-- Data shown follows --
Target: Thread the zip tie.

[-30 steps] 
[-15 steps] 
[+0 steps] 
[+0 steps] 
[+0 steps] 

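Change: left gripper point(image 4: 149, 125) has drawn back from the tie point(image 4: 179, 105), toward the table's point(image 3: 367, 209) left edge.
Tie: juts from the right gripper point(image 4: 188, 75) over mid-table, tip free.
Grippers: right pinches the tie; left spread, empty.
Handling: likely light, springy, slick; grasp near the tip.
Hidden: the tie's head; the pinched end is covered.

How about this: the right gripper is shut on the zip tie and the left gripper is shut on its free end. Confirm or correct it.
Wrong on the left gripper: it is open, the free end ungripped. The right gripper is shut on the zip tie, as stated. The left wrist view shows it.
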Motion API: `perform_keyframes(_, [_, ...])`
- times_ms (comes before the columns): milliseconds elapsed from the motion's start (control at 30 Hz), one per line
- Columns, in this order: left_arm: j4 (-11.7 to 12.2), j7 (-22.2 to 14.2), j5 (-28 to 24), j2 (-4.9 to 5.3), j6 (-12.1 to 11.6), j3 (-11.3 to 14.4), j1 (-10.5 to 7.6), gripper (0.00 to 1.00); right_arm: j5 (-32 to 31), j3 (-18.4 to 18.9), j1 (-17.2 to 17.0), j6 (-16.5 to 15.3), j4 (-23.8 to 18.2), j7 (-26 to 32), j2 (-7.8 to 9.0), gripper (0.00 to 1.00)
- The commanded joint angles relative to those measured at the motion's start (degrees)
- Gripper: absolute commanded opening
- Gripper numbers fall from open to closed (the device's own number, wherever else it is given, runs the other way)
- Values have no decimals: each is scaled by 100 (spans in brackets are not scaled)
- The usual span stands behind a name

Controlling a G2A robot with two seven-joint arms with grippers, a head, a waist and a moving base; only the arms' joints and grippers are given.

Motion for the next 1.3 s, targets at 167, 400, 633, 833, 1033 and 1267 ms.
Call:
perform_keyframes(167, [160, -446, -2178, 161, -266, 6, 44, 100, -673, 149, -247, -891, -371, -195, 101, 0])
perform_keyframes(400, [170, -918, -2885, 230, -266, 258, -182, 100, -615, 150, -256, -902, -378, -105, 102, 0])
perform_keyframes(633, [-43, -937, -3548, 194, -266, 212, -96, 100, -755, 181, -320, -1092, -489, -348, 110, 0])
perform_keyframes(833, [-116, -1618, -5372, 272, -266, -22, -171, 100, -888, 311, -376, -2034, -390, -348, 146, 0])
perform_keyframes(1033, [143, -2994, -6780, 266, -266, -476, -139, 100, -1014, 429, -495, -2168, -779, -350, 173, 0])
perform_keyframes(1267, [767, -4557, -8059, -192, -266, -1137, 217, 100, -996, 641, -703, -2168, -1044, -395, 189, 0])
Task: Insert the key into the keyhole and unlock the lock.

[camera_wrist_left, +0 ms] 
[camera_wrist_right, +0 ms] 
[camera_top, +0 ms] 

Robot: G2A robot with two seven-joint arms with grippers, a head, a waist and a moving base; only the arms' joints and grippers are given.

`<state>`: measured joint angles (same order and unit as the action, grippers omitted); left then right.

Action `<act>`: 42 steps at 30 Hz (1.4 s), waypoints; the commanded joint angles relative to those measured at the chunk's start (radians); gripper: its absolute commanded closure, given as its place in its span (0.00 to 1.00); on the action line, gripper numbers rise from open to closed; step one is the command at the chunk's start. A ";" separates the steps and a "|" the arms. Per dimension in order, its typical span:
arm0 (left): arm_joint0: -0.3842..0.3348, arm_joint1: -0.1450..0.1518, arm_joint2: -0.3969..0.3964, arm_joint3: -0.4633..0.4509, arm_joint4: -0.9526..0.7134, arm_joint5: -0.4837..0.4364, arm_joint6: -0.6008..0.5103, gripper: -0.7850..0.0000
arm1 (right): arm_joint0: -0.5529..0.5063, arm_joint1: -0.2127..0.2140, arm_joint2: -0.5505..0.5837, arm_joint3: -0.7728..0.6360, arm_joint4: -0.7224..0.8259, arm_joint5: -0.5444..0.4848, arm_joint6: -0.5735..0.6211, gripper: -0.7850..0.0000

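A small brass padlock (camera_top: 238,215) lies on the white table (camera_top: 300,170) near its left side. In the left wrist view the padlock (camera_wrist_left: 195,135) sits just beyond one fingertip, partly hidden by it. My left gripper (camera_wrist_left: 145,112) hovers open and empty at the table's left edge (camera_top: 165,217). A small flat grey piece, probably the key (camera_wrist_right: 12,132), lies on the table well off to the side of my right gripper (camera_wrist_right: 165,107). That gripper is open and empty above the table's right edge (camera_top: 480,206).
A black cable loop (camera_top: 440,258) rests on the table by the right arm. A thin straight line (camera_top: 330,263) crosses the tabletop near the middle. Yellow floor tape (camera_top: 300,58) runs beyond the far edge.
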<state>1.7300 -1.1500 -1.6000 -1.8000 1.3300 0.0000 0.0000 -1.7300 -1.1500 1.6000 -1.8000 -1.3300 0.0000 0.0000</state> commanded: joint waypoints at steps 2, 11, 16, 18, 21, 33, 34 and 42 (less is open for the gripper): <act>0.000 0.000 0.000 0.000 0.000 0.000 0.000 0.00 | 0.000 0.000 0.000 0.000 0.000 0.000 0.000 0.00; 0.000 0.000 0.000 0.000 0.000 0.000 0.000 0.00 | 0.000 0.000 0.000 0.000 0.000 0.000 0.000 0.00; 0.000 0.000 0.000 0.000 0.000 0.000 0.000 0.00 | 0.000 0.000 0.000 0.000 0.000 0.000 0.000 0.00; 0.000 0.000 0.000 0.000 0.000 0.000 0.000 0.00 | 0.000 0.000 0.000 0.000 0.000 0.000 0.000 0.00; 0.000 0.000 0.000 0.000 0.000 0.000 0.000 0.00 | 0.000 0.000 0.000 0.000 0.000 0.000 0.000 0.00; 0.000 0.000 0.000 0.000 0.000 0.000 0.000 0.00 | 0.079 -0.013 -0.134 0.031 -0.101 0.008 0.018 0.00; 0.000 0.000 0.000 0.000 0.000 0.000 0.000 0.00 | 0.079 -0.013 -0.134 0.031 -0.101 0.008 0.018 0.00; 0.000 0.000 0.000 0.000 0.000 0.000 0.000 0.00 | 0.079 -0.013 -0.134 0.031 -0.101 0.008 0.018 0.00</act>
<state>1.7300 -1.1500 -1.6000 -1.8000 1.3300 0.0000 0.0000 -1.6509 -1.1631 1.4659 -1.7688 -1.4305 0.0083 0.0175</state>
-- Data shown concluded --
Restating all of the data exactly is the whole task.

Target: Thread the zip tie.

[-30 steps] 
[-15 steps] 
[+0 steps] 
[+0 steps] 
[+0 steps] 

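Change: left gripper point(image 4: 149, 125) has drawn back from the tie point(image 4: 179, 105), toward the table's point(image 3: 367, 209) left edge.
Tie: juts from the right gripper point(image 4: 188, 75) over mid-table, tip free.
Grippers: right pinches the tie; left spread, empty.
Handling: likely light, springy, slick; grasp near the tip.
Hidden: the tie's head; the pinched end is covered.

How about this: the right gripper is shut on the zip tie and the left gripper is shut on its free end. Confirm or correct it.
Wrong on the left gripper: it is open, the free end ungripped. The right gripper is shut on the zip tie, as stated. The left wrist view shows it.
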Motion API: `perform_keyframes(_, [_, ...])`
- times_ms (comes before the columns): milliseconds elapsed from the motion's start (control at 30 Hz), one per line
- Columns, in this order: left_arm: j4 (-11.7 to 12.2), j7 (-22.2 to 14.2), j5 (-28 to 24), j2 (-4.9 to 5.3), j6 (-12.1 to 11.6), j3 (-11.3 to 14.4), j1 (-10.5 to 7.6), gripper (0.00 to 1.00); right_arm: j5 (-32 to 31), j3 (-18.4 to 18.9), j1 (-17.2 to 17.0), j6 (-16.5 to 15.3), j4 (-23.8 to 18.2), j7 (-26 to 32), j2 (-7.8 to 9.0), gripper (0.00 to 1.00)
- The commanded joint angles relative to those measured at the motion's start (degrees)
- Gripper: absolute commanded opening
- Gripper numbers fall from open to closed (the device's own number, wherever else it is given, runs the other way)
- Values have no decimals: each is scaled by 100 (spans in brackets are not scaled)
- The usual span stands behind a name

Controlling a G2A robot with two seven-joint arms with grippers, a head, a waist and a moving base; only the arms' joints and grippers are given.

Motion for the next 1.3 s, targets at 167, 400, 633, 833, 1033 and 1267 ms.
Call:
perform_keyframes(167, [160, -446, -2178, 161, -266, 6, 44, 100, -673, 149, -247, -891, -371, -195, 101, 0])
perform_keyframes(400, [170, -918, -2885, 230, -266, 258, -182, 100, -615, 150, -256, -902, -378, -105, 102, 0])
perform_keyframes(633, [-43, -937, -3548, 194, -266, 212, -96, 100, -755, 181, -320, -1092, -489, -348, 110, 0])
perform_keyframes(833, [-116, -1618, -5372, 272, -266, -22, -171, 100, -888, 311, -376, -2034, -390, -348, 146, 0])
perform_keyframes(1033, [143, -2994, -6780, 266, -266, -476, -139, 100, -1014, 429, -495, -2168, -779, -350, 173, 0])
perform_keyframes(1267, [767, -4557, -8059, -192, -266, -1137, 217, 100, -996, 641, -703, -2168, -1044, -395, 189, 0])
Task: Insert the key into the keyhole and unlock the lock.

[camera_wrist_left, +0 ms] 
[camera_wrist_right, +0 ms] 
[camera_top, +0 ms] 

Robot: G2A robot with two seven-joint arms with grippers, a head, a waist and a moving base; only the arms' joints and grippers are given.

`<state>`: measured joint angles (same order and unit as the action, grippers omitted); left then right.

Action `<act>`: 42 steps at 30 Hz (1.4 s), waypoints; the commanded joint angles relative to those measured at the chunk's start (radians); gripper: its absolute commanded closure, given as its place in its span (0.00 to 1.00); on the action line, gripper numbers rise from open to closed; step one is the command at the chunk's start. A ";" separates the steps and a "|" the arms. Per dimension in order, its typical span:
arm0 (left): arm_joint0: -0.3842..0.3348, arm_joint1: -0.1450..0.1518, arm_joint2: -0.3969..0.3964, arm_joint3: -0.4633..0.4509, arm_joint4: -0.9526..0.7134, arm_joint5: -0.4837..0.4364, arm_joint6: -0.6008..0.5103, gripper: -0.7850..0.0000
arm1 (right): arm_joint0: -0.5529..0.5063, arm_joint1: -0.2127..0.2140, arm_joint2: -0.5505..0.5837, arm_joint3: -0.7728..0.6360, arm_joint4: -0.7224..0.8259, arm_joint5: -0.5444..0.4848, arm_joint6: -0.5735..0.6211, gripper: -0.7850..0.0000

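A small brass padlock (camera_top: 238,215) lies on the white table (camera_top: 300,170) near its left side. In the left wrist view the padlock (camera_wrist_left: 195,135) sits just beyond one fingertip, partly hidden by it. My left gripper (camera_wrist_left: 145,112) hovers open and empty at the table's left edge (camera_top: 165,217). A small flat grey piece, probably the key (camera_wrist_right: 12,132), lies on the table well off to the side of my right gripper (camera_wrist_right: 165,107). That gripper is open and empty above the table's right edge (camera_top: 480,206).
A black cable loop (camera_top: 440,258) rests on the table by the right arm. A thin straight line (camera_top: 330,263) crosses the tabletop near the middle. Yellow floor tape (camera_top: 300,58) runs beyond the far edge.
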<state>1.7300 -1.1500 -1.6000 -1.8000 1.3300 0.0000 0.0000 -1.7300 -1.1500 1.6000 -1.8000 -1.3300 0.0000 0.0000</state> commanded: joint waypoints at steps 2, 11, 16, 18, 21, 33, 34 and 42 (less is open for the gripper): <act>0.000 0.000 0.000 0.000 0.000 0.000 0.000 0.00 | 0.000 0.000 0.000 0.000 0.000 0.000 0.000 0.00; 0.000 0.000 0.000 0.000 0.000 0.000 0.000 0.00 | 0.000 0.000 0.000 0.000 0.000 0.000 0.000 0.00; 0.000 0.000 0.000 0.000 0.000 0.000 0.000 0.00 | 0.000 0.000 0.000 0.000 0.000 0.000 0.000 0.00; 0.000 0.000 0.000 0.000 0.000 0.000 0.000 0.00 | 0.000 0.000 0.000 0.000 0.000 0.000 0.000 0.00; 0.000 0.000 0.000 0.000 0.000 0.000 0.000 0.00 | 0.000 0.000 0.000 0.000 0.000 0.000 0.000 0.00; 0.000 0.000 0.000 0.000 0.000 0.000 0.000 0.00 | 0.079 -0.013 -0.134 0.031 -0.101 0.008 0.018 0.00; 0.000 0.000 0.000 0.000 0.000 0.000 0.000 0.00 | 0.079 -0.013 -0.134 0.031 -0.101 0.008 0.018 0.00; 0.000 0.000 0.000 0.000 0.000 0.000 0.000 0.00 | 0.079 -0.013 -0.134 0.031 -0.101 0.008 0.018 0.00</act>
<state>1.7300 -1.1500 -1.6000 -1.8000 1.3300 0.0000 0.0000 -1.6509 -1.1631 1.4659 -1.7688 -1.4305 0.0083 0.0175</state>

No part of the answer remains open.